Problem requirements
Reproduce exactly the lines below from the one containing "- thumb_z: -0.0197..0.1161" through the one containing "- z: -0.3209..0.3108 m", including both, and nothing else.

Top of Recorded data

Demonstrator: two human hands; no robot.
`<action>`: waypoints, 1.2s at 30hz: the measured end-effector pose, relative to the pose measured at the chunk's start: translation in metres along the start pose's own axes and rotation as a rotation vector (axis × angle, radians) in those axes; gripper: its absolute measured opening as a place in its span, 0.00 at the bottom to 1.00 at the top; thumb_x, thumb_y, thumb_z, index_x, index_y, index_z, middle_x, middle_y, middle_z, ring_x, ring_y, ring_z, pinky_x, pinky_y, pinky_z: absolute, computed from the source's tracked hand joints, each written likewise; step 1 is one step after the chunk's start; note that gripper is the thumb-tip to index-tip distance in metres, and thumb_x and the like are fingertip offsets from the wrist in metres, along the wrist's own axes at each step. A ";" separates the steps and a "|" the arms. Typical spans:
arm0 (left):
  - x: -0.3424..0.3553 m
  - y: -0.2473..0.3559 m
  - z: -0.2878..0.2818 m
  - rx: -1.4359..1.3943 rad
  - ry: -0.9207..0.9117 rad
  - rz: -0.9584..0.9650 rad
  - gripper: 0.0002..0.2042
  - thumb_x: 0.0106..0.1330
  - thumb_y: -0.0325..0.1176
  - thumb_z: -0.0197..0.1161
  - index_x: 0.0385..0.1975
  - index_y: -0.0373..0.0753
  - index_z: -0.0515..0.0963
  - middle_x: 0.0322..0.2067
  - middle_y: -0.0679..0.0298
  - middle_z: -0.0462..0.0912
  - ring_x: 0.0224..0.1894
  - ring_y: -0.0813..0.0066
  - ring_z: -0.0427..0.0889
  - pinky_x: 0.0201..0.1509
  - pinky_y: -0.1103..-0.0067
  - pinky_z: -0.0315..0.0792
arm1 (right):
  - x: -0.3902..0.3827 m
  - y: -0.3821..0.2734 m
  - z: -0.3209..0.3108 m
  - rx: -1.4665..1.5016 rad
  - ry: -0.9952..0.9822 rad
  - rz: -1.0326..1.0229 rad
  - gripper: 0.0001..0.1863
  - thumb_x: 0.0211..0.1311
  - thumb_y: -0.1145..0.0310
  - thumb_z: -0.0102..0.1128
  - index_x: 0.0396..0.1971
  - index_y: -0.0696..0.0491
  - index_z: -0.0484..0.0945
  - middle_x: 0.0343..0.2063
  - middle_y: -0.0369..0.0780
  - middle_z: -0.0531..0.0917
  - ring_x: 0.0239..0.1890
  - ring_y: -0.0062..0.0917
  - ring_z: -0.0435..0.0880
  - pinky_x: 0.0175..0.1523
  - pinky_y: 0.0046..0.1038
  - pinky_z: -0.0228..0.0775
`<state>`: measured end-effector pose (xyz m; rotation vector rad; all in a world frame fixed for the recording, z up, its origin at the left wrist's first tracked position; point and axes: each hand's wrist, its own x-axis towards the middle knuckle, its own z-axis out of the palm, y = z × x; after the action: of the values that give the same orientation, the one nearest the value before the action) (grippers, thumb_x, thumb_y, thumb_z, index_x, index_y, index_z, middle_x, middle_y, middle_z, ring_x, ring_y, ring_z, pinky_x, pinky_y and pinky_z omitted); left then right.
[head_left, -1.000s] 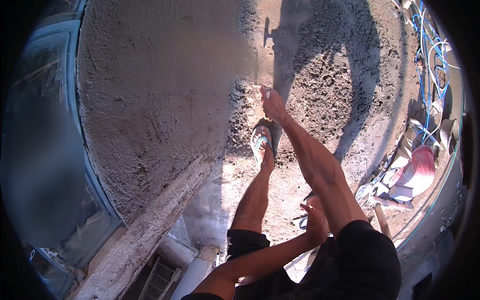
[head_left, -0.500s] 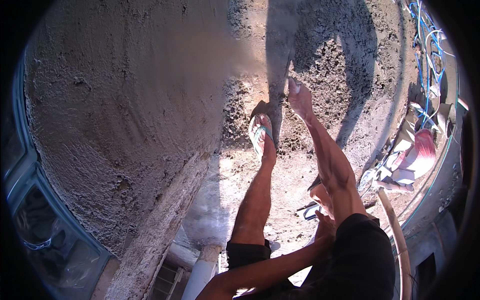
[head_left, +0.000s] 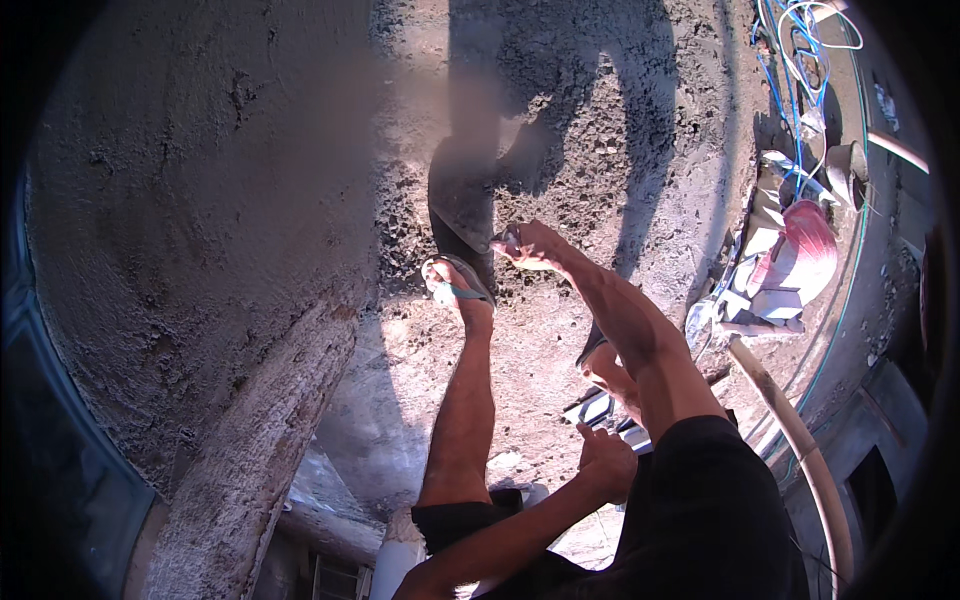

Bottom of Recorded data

Exercise response
  - thumb_z: -0.0197..0.1161
  - index_x: 0.0385..0.1975
  - index_y: -0.0373..0.0753
  - index_z: -0.0515..0.0963
  - middle_x: 0.0322..0.2067
  - middle_y: -0.0679..0.0298
  - middle_z: -0.0462..0.0912
  - ring_x: 0.0224..0.1894
  - ring_y: -0.0813..0.0066
  - ring_z: -0.0427..0.0889
  - pinky_x: 0.0201..0.1509
  - pinky_y: -0.1103..-0.0067
  - pinky_z: -0.0315..0.0792
arm1 (right):
  - x: -0.3902..0.3827 m
  - y: -0.3821..0.2734 m
  - z: -0.3209..0.3108 m

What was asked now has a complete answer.